И так до тех пор, пока Аля не вышла замуж в первый раз.

Отлично, подумал я тогда, теперь у меня будет своя комната, маме тоже полегчало, потому что они с Алей с трудом находили общий язык. Сейчас я думаю, виной всему была нетерпимость между красавицей, чья красота увядает, и другой, только-только расцветающей, пусть даже речь шла о матери и дочери, впрочем, может быть именно в этом и было дело. Как бы то ни было, я делил комнату с Алей, моей родной сестрой, и первым обнаженным женским телом, которое я увидел в своей жизни и осознал, причем осознал в полном смысле, до конца, завороженный им, не в силах освободиться от мыслей о нем, отстраниться от его головокружительной притягательности, было ее тело. И какое тело! Здесь кончаются все слова этого мира, они бессильны выразить его красоту. Пока я был малышом, Аля, и сама зачарованная собственными изменениями, и сама влюбленная в свои бедра, живот и грудь, совершенно естественно не замечала моего присутствия. Она раздевалась и одевалась у меня на глазах всегда, когда хотела, часами разглядывала себя в зеркале, а когда, предполагаю, в первый раз распознала в моем до той поры детском любопытстве искру мужской похотливости, начала меня провоцировать, соблазнять. Между нами в этом смысле никогда не было никаких соприкосновений, но это ничего не значило. Она стала героиней моих самых ранних мальчишеских фантазий, чаще во сне, чем наяву, я же, и это тоже мое предположение, служил ей легко доступным и безопасным учебным пособием для отработки способов заигрывания, тех самых, что предваряют опасные связи.

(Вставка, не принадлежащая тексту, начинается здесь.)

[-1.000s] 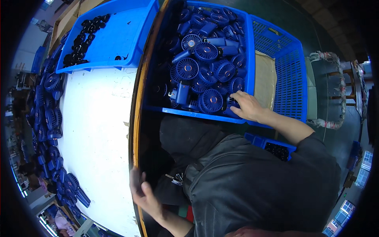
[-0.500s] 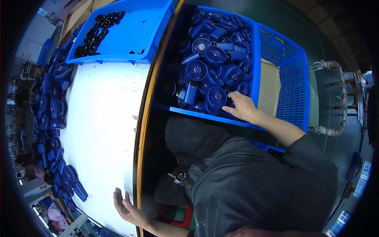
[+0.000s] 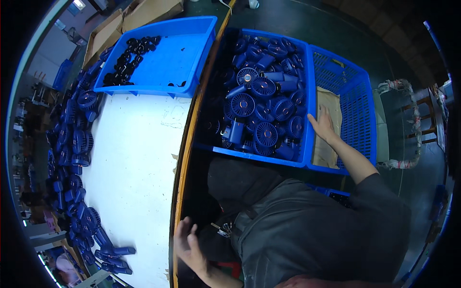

Нас с мамой она покинула в первый раз, когда ей было двадцать четыре года, вышла замуж, как я уже сказал, и отправилась в свадебное путешествие. Но только мы начали привыкать к тишине в доме, ведь телефон теперь не звонил пятьдесят раз на дню, как Аля вернулась, прямо из этого самого путешествия, в нашу с ней общую комнату, которую я уже было начал переустраивать на свой вкус. У десятилетних мальчишек всегда серьезные жизненные планы, а я, хорошо это помню, был в том возрасте очень серьезным и ответственным, с развитым воображением и сексуальными фантазиями: скрещенные ноги учительницы географии произвели на меня исключительно сильное впечатление.